Given entries:
-- Opening Marker --

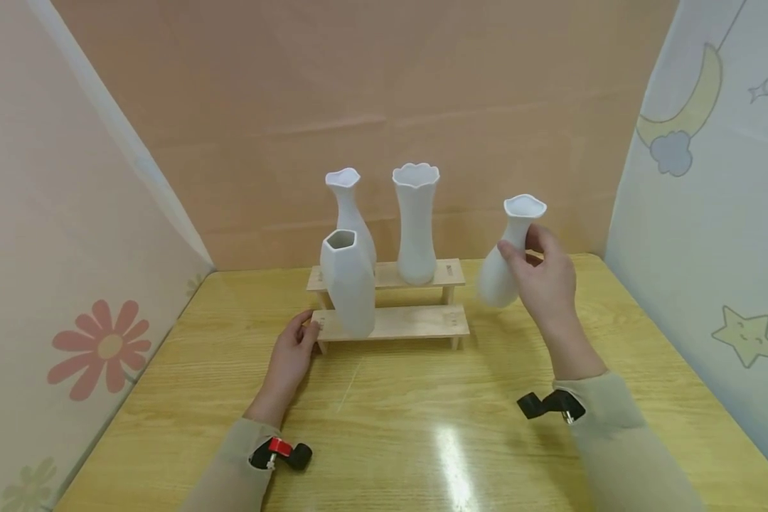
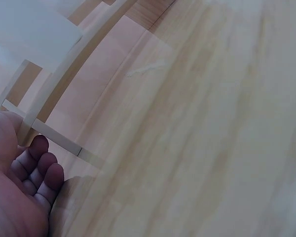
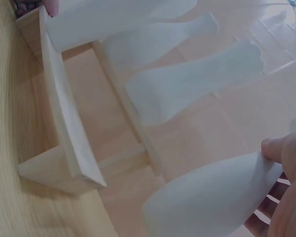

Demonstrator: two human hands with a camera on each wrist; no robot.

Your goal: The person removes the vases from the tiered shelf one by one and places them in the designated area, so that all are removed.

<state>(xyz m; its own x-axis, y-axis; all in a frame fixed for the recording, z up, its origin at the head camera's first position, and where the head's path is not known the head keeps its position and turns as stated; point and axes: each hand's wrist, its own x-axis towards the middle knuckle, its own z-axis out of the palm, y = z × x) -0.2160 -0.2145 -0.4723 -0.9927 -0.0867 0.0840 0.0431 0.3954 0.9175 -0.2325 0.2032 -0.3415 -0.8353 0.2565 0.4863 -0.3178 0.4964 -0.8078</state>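
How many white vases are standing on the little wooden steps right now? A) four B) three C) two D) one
B: three vases stand on the wooden stand, one on the lower step and two on the upper, while the right hand holds the fourth vase in the air beside it.

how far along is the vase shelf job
Three white vases stand on the two-step wooden rack: a faceted vase on the lower step, a slim vase and a scalloped vase on the upper. The right hand holds a fourth vase in the air beside it. The left hand touches the rack's lower left end.
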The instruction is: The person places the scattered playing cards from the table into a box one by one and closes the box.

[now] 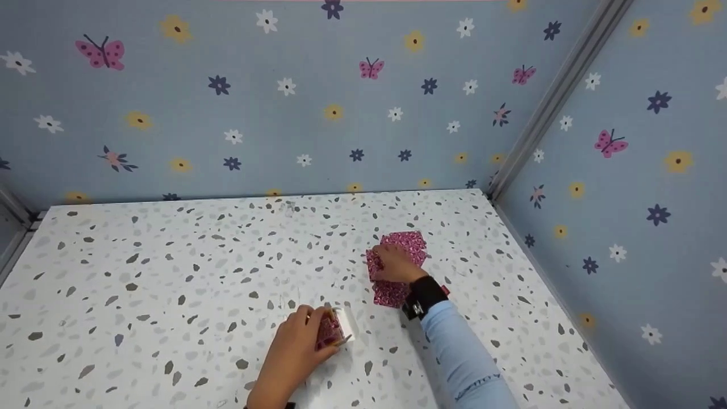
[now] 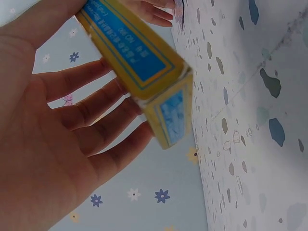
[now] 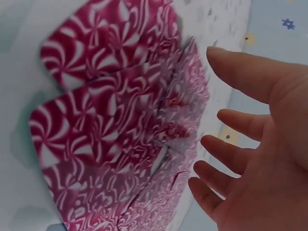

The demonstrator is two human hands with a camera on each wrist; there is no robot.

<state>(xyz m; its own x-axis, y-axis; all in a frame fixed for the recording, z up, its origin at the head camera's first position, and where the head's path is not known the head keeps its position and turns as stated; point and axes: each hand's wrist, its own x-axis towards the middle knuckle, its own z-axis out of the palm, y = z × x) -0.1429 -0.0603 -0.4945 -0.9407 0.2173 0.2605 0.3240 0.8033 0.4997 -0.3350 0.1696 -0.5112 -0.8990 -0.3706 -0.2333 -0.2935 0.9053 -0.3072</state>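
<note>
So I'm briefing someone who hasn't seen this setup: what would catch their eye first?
Probably the spread of pink swirl-backed playing cards lying face down right of the middle of the speckled table, with the right hand resting on them. Next, the left hand nearer the front edge, holding a yellow and blue card box. Behind both, flower-and-butterfly wallpaper fills the walls.
</note>
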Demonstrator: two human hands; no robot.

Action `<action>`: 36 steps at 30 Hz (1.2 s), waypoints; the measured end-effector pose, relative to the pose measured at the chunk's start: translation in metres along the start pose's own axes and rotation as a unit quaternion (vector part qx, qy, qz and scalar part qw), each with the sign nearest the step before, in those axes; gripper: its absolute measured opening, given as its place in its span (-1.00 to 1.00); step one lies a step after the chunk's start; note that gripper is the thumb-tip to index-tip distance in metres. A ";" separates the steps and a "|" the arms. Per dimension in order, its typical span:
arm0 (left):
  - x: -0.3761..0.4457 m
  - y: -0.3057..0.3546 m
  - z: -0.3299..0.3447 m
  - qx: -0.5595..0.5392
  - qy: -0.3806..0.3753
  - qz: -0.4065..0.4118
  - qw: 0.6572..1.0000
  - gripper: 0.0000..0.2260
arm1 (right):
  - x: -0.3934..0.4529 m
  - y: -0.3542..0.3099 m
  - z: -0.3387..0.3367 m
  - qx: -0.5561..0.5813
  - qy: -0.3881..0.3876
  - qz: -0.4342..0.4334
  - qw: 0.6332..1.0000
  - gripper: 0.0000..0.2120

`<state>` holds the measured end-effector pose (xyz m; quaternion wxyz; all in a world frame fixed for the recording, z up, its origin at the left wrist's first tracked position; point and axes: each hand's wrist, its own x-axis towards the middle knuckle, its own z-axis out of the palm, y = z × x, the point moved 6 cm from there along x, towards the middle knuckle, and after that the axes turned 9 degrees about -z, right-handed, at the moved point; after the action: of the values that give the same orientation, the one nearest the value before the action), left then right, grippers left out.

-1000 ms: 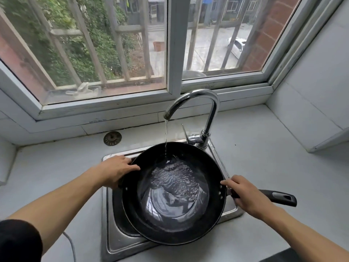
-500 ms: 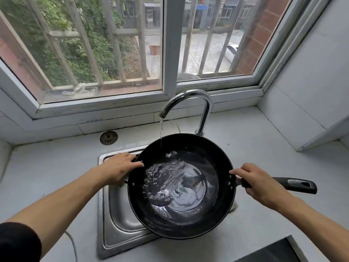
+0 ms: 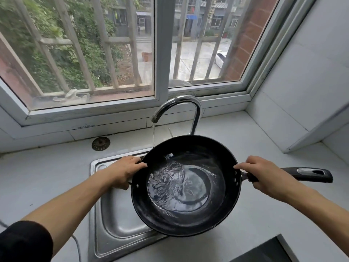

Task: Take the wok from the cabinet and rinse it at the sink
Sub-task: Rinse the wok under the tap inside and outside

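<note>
A black wok (image 3: 222, 210) with water swirling in its bottom hangs over the right part of the steel sink (image 3: 117, 220). My left hand (image 3: 125, 170) grips its left rim. My right hand (image 3: 264, 174) is closed around the base of the long black handle (image 3: 309, 173), which points right. The chrome faucet (image 3: 179, 104) arches above the wok's far rim, and a thin stream of water runs from its spout down at the wok's far left edge.
A round drain strainer (image 3: 100, 143) lies on the white counter behind the sink. A dark cooktop corner (image 3: 264, 252) shows at the bottom right. The window ledge (image 3: 113, 110) runs behind the faucet and a white tiled wall (image 3: 302, 82) stands at the right.
The wok has shifted right and off the sink's middle, so the stream now lands at its far left edge instead of well inside. Both hands kept their grips.
</note>
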<state>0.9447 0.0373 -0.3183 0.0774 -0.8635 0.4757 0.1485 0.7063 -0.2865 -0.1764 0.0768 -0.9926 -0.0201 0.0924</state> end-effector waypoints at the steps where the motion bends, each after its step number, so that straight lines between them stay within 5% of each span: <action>1: 0.002 0.002 -0.001 -0.002 0.003 0.001 1.000 -0.15 | -0.001 0.000 -0.003 -0.003 -0.007 0.003 1.000 -0.38; 16: 0.013 -0.001 -0.006 -0.064 0.051 0.016 0.997 -0.16 | -0.002 -0.028 -0.033 -0.045 -0.018 0.012 0.999 -0.38; 36: 0.016 0.008 -0.031 -0.076 0.149 -0.030 0.985 -0.25 | -0.024 -0.040 -0.028 -0.138 0.108 0.033 0.984 -0.23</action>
<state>0.9518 0.0117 -0.2945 -0.0554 -0.8934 0.4428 0.0515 0.6867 -0.2527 -0.1382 -0.0627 -0.9979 0.0088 -0.0168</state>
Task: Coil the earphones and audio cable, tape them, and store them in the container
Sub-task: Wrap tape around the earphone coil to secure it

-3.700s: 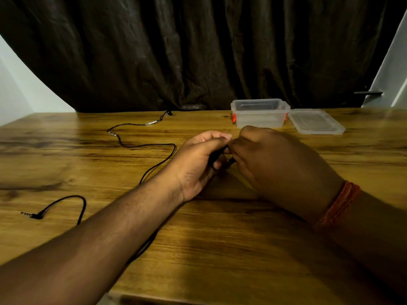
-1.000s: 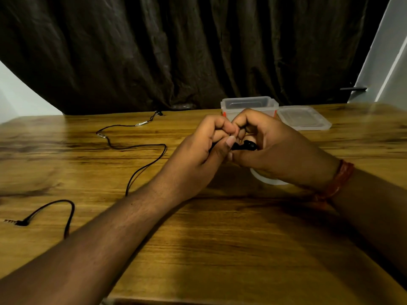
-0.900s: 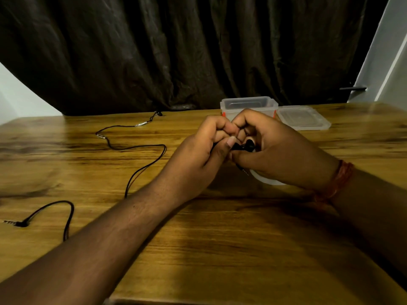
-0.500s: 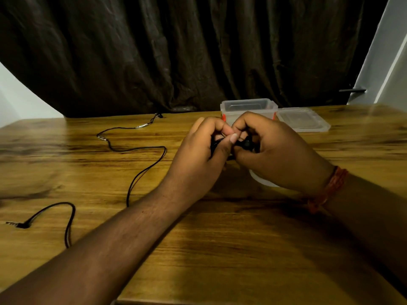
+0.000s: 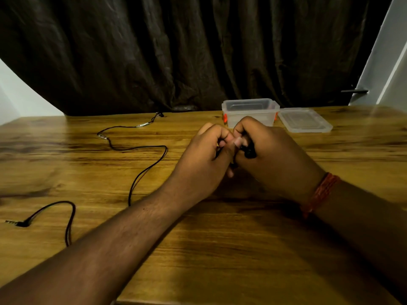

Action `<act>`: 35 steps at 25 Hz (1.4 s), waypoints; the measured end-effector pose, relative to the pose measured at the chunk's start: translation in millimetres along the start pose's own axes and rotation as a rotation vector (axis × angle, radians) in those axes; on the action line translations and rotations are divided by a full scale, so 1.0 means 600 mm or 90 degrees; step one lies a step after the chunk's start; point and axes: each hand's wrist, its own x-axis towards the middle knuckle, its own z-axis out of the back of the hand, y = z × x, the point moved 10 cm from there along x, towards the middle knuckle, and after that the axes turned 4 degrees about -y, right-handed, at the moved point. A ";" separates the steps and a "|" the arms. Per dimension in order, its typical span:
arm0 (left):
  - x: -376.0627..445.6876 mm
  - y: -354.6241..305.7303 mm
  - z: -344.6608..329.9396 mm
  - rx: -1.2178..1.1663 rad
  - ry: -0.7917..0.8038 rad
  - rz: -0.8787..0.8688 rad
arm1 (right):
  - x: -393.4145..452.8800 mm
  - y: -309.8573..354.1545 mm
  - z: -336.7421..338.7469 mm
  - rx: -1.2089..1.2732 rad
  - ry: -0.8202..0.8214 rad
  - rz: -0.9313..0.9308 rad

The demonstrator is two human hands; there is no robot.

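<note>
My left hand (image 5: 204,159) and my right hand (image 5: 271,157) meet at the table's middle, fingers curled together around a small black bundle of earphones (image 5: 248,151); only a bit of it shows between the fingers. A long black audio cable (image 5: 141,175) snakes loose across the left of the table, its jack plug (image 5: 15,223) near the left edge and its far end (image 5: 159,114) by the curtain. A clear plastic container (image 5: 250,112) with orange clips stands open just behind my hands.
The container's clear lid (image 5: 305,119) lies flat to the right of it. A dark curtain (image 5: 198,51) hangs behind the wooden table (image 5: 220,249). A white door with a dark handle (image 5: 354,91) is at the far right.
Both hands stay pressed together on the earphones and have sunk slightly toward the table. The white rounded object seen under my right hand a second ago is now hidden. The loose cable lies unchanged.
</note>
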 end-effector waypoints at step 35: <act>-0.005 0.000 0.016 0.050 -0.005 -0.008 | -0.022 -0.026 -0.043 0.660 0.248 -0.271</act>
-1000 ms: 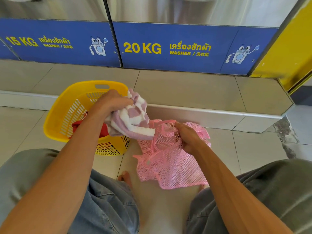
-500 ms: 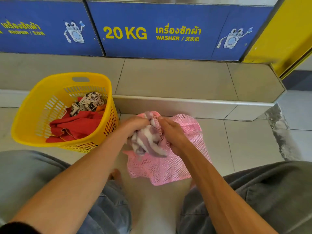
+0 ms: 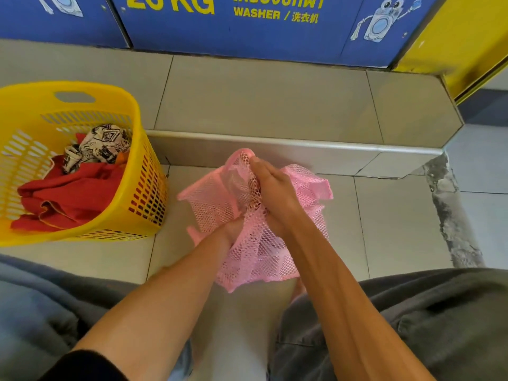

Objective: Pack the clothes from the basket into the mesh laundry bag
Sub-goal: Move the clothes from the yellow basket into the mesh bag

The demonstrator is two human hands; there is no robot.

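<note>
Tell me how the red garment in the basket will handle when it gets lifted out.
The red garment lies crumpled in soft folds, so it will probably hang limp and unfurl when lifted. The patterned cloth rests partly on it and may get dragged along. It looks light, so the yellow basket will probably not tip.

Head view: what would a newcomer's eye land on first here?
The pink mesh laundry bag at centre on the tiled floor, the right hand gripping its mouth while the left hand is pushed inside. To the left, a yellow slotted plastic basket holds red cloth and a black-and-white patterned garment.
</note>
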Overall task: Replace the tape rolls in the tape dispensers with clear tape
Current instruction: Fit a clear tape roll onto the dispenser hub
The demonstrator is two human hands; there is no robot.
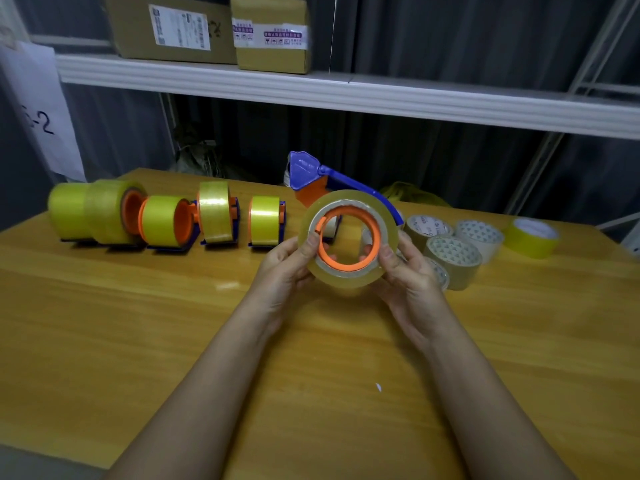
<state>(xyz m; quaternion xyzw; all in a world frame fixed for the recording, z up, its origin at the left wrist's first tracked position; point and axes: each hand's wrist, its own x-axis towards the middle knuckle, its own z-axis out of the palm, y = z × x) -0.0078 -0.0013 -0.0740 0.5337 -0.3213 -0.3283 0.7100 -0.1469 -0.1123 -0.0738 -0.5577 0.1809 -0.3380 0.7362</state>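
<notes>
Left hand [289, 261]: I'm gripping the clear tape roll [348, 239], thumb pressing its core.
Right hand [408, 268]: I'm clasping the roll's other side, fingers curled.
Dispenser [322, 181]: sitting behind the roll.

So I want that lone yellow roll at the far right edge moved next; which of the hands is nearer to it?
Right. The right hand grips the clear tape roll, with the yellow roll off to its right. The left hand holds the clear roll's opposite side, farther away.
</notes>
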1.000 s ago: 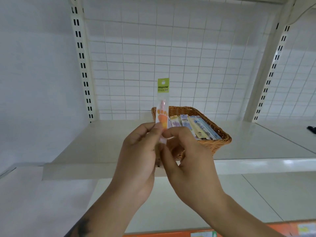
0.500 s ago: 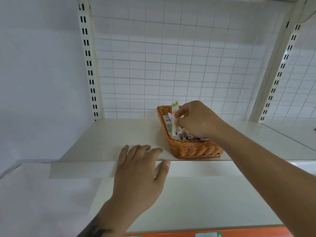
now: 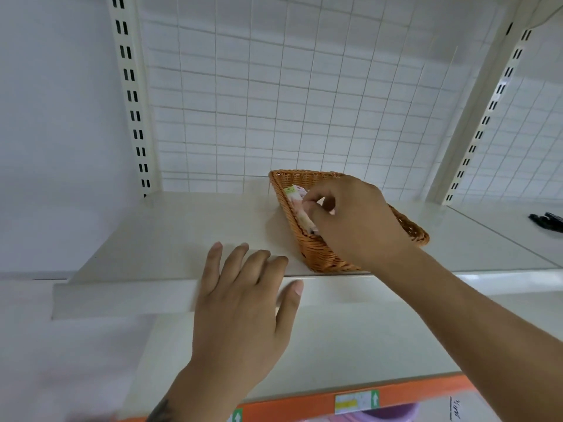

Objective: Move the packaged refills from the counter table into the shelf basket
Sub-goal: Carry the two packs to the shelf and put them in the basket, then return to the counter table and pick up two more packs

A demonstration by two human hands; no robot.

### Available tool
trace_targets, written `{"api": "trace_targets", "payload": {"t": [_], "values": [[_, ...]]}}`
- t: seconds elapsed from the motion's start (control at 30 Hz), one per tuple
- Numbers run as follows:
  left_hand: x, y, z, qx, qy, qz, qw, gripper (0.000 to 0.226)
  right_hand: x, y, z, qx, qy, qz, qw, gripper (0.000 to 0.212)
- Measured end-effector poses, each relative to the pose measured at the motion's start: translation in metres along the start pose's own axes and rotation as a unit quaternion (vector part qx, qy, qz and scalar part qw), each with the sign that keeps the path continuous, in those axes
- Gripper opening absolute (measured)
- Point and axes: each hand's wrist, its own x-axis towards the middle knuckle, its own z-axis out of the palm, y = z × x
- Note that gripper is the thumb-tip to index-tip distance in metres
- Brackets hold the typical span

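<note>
a packaged refill [image 3: 300, 208] was pinched by the right hand [image 3: 350, 220] inside the wicker basket [image 3: 316, 254] near the shelf [image 3: 182, 233] front edge; the left hand [image 3: 240, 303] was held spread, gripping nothing.

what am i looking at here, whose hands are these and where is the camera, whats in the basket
There is no machine here: these are a person's two bare hands, filmed by one wide-angle camera worn on the head, looking forward and down. That is why the arms seem to reach out from the bottom of the picture.

The scene is a white shop shelf with a wire-grid back. On it stands a woven basket. The right hand is over the basket, its fingers curled around a packaged refill, a slim packet with a green top, which lies down inside the basket. Whatever else the basket holds is hidden by the hand.

The left hand holds nothing; its fingers are spread and reach over the shelf's front edge. A small dark object lies far right, too blurred to name.
</note>
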Motion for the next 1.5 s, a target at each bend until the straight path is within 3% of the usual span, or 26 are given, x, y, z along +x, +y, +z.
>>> {"api": "trace_targets", "payload": {"t": [0.13, 0.23, 0.57, 0.9, 1.2, 1.3, 1.5], "values": [[-0.002, -0.003, 0.001, -0.001, 0.005, 0.011, 1.0, 0.042, -0.048, 0.004, 0.013, -0.002, 0.159, -0.098, 0.982, 0.015], [-0.004, -0.004, 0.002, 0.004, 0.007, 0.019, 1.0, 0.041, -0.084, 0.014, 0.029, -0.056, 0.183, -0.16, 0.968, 0.018], [-0.071, 0.011, -0.012, 0.052, -0.083, -0.021, 0.995, 0.068, -0.174, 0.042, 0.047, -0.123, 0.029, -0.179, 0.976, 0.04], [-0.251, 0.092, -0.06, 0.116, -0.211, -0.131, 0.962, 0.068, -0.325, 0.054, 0.05, -0.063, -0.074, -0.218, 0.971, 0.049], [-0.384, 0.124, -0.134, 0.176, -0.286, -0.254, 0.907, 0.075, -0.432, -0.003, 0.051, -0.043, -0.167, -0.277, 0.945, 0.054], [-0.414, 0.125, -0.169, 0.184, -0.278, -0.276, 0.901, 0.081, -0.454, -0.031, 0.045, -0.031, -0.174, -0.296, 0.939, 0.056], [-0.485, 0.119, -0.239, 0.218, -0.297, -0.337, 0.867, 0.068, -0.51, -0.1, 0.036, -0.008, -0.179, -0.323, 0.929, 0.058]]}}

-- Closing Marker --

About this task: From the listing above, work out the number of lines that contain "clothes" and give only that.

The completed task: 2